Jumat, 15 Maret 2013

Trend Wirausaha


Pada beberapa pemberitaan menyebutkan minimnya minat para generasi muda untuk berwirausaha. Pendapat tersebut tidak sepenuhnya benar. Yang benar adalah minimnya pengetahuan para generasi muda tentang cara memulai wirausaha.

Bila kita lihat perbandingan jumlah pengusaha jasa konstruksi di daerah antara sebelum dan sesudah reformasi di mana sebelum reformasi asosiasi wadah tempat berkumpul para perusahaan jasa konstruksi adalah Gapensi dan jumlah perusahaannya terbatas jumlahnya. Setelah reformasi maka wadah asosiasi tidak dimonopoli Gapensi lagi dan bermunculanlah wadah – wadah baru yang konon katanya menurut kabar terakhir ada 53 asosiasi pengusaha jasa konstruksi. Dengan banyaknya jumlah asosiasi maka informasi tentang cara berusaha di bidang jasa konstruksi, termasuk liku – liku hitam putihnya, menjadi menyebar di kalangan masyarakat, dan umumnya mereka adalah aktifis kepemudaan / OKP.

Dalam skala kecil, ini juga terjadi pada usaha cuci sepeda motor / mobil, warnet, toko HP dan pulsa dan sebagainya.

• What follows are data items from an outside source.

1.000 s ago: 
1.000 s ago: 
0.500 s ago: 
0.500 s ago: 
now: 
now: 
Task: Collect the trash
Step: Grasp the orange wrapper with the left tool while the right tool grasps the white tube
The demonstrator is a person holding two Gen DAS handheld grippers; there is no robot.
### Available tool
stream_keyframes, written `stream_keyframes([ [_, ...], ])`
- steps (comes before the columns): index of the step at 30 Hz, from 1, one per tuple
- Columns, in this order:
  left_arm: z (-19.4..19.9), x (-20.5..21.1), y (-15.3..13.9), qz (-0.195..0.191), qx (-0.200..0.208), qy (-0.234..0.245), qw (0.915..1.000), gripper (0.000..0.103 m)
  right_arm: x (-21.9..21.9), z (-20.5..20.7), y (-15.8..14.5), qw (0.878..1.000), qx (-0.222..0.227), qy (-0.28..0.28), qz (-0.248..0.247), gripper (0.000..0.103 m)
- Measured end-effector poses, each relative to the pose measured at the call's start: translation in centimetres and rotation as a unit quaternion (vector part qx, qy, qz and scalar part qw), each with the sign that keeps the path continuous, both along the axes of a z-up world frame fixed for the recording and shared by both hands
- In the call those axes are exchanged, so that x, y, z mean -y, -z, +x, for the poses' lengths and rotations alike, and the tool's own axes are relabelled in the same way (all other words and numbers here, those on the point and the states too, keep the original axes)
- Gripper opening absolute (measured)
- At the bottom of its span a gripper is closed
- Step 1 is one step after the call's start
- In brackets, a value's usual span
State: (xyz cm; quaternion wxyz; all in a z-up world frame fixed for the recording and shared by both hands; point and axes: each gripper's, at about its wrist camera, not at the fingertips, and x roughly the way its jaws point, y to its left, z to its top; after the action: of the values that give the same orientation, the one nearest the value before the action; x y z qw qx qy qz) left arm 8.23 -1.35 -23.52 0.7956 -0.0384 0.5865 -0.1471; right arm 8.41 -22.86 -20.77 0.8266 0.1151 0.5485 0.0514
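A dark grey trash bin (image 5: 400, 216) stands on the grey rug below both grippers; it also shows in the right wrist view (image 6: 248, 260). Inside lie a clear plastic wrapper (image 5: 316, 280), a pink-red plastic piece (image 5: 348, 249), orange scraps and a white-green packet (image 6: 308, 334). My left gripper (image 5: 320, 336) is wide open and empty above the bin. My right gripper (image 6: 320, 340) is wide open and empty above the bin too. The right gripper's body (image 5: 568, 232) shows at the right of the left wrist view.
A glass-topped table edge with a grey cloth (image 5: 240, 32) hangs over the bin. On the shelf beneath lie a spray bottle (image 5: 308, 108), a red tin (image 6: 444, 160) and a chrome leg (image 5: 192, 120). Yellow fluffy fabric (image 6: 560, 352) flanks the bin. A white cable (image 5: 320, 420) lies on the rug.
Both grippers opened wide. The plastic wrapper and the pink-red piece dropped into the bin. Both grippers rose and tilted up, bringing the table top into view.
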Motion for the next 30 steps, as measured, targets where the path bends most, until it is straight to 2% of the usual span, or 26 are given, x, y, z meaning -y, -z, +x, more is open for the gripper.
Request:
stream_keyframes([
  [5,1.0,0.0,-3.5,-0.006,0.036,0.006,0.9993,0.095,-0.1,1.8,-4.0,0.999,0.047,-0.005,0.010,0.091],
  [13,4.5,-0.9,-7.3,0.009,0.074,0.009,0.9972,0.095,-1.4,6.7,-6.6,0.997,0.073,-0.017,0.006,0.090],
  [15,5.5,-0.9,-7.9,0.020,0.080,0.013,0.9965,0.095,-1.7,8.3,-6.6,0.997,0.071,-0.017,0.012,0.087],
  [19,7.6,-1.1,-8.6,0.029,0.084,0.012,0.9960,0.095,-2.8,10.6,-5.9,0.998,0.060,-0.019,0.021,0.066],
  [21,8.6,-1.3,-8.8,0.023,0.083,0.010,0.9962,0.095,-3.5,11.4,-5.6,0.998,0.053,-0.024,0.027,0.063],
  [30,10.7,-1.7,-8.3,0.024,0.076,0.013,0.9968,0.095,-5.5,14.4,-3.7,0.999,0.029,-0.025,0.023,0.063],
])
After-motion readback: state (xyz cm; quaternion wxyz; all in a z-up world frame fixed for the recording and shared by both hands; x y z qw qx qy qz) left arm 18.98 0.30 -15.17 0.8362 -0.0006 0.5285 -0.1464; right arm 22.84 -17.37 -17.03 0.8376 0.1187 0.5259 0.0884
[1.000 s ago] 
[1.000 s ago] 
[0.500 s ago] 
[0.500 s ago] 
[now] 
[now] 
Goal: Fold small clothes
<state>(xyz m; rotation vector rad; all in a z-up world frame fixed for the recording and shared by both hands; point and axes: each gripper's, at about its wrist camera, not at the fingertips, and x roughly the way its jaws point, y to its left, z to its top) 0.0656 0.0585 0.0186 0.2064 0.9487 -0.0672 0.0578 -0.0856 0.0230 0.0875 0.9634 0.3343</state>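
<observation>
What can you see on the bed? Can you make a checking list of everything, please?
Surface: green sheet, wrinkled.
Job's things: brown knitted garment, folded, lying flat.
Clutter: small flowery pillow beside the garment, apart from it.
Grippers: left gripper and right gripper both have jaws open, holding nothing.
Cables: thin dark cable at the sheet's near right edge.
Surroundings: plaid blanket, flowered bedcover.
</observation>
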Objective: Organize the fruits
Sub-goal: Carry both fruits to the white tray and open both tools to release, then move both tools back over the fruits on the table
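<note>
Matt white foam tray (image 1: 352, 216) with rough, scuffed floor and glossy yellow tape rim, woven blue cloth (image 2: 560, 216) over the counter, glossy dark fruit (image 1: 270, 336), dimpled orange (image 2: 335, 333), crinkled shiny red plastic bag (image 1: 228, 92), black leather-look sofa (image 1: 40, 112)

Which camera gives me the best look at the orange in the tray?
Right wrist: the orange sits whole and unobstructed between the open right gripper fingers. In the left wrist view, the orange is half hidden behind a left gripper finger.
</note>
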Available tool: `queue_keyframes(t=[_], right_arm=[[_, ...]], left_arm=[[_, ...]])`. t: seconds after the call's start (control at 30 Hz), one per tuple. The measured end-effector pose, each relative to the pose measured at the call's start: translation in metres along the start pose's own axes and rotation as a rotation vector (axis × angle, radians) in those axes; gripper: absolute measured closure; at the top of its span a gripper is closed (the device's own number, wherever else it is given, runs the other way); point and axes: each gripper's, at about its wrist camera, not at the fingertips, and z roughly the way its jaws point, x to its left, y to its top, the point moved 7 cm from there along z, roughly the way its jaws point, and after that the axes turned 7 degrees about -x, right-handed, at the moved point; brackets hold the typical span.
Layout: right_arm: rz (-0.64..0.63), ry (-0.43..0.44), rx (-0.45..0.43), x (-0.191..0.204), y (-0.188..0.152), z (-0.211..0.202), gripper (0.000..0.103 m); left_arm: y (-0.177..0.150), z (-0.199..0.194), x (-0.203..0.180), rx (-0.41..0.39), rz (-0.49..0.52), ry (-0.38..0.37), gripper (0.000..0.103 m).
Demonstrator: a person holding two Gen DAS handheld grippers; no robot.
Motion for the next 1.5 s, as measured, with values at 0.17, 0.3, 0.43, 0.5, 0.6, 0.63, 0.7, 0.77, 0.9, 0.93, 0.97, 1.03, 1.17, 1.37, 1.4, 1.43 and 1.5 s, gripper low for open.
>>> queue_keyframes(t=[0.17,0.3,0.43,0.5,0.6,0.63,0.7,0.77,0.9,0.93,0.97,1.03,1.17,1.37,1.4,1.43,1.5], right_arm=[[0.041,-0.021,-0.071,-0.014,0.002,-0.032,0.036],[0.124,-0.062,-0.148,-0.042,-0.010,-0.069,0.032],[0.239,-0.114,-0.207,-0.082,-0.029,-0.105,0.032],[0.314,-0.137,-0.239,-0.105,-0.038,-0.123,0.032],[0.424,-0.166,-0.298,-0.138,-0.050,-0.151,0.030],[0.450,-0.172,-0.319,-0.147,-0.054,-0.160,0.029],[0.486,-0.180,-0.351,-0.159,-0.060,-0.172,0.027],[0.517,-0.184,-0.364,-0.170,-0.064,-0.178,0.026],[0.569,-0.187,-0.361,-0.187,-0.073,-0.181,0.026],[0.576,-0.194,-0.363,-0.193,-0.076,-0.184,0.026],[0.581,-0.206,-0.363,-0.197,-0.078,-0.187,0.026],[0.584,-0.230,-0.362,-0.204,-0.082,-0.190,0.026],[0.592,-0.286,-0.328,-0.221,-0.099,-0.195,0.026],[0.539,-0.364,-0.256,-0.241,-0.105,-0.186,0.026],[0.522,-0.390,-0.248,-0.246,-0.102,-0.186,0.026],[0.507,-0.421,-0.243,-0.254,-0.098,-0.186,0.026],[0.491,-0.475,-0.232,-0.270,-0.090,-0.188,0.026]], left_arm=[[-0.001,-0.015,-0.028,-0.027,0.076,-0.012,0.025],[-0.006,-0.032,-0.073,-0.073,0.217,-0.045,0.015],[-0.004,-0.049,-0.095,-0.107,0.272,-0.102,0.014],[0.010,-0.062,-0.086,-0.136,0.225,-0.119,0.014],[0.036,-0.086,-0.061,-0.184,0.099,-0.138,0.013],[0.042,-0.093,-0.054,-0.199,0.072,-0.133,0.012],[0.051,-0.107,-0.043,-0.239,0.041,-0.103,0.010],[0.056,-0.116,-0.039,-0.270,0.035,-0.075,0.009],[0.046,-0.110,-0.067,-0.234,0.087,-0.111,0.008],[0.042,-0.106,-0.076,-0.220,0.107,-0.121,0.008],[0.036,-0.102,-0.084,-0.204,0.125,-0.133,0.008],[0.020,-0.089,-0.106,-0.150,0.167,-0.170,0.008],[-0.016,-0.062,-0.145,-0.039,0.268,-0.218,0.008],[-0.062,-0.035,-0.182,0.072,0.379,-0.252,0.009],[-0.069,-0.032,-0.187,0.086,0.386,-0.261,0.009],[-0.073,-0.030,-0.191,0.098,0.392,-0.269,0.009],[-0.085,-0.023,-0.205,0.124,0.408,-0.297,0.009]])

Usaha sejenis ini menjamur dengan cara contoh – mencontoh cara berusahanya.

Terlihat bahwa masalahnya bukan pada minat tapi pada pengetahuan dan cara memulai usaha.


Bagaimanapun juga tingginya angka pengangguran hanya bisa diatasi dengan menggalakkan wirausaha. Lapangan kerja profesional, di samping terbatas, juga memiliki tingkat kompetisi yang sangat tinggi dan sering harus bersaing dengan tenaga kerja asing sehingga tidak bisa diandalkan sebagai sarana mengatasi pengangguran. Wirausaha harus digalakkan secara kontinu dan sistematis dengan beberapa rekayasa sistematis sehingga generasi muda bisa tahu bagaimana cara memulai usaha.

Beberapa media elektronik sudah memiliki acara wirausaha namun tidak begitu diminati oleh masyarakat. Masyarakat lebih menikmati acara sinetron.

Beberapa perguruan tinggi telah memasukkan mata kuliah wirausaha sebagai mata kuliah wajib. Ini menarik. Karena pada umumnya, walau tidak semua, kaum wirausahawan tergerak akibat kondisi terdesak oleh keadaan. Sementara mahasiswa berada dalam kondisi belum terdesak oleh keadaan. Keterpaksaan keadaan berada pada kondisi setelah menjadi sarjana. Mata kuliah wirausaha ini, agar tidak mubazir, harus memiliki unsur praktis dan mendatangkan narasumber yang memang seorang wirausahawan. Pada beberapa kasus, mahasiswa yag terjun berwirausaha mengalami hambatan pada kondisi akademiknya karena asyik berwirausaha menyebabkan kuliahnya terganggu, beberapa di antaranya drop out. Harus ada upaya tertentu untuk memperkecil angka drop out di kalangan mahasiswa yang berwirausaha. Dosen wali harus mengambil inisiatif. Dosen wali bisa menganjurkan cuti atau mengambil mata kuliah minimal sehingga walaupun agak lama tapi si mahasiswa masih bisa menyelesaikan kuliahnya. Atau paling tidak dibuat kebijakan baru sehingga walaupun seseorang mahasiswa adalah belajar pada program S1 tapi boleh menyelesaikan kuliahnya hanya sampai tahap sarjana muda / diploma III. Walau bagaimanapun juga seseorang menjadi mahasiswa dan sarjana tujuan utamanya adalah untuk mencari penghidupan yang layak. Ketika bayangan penghidupan yang layak tersebut sudah di depan mata maka wajar saja status mahasiswanya menjadi terabaikan. Saya malah melihat mata kuliah wirausaha diberikan saja pada semester III, tidak perlu menunggu sampai pada semester akhir.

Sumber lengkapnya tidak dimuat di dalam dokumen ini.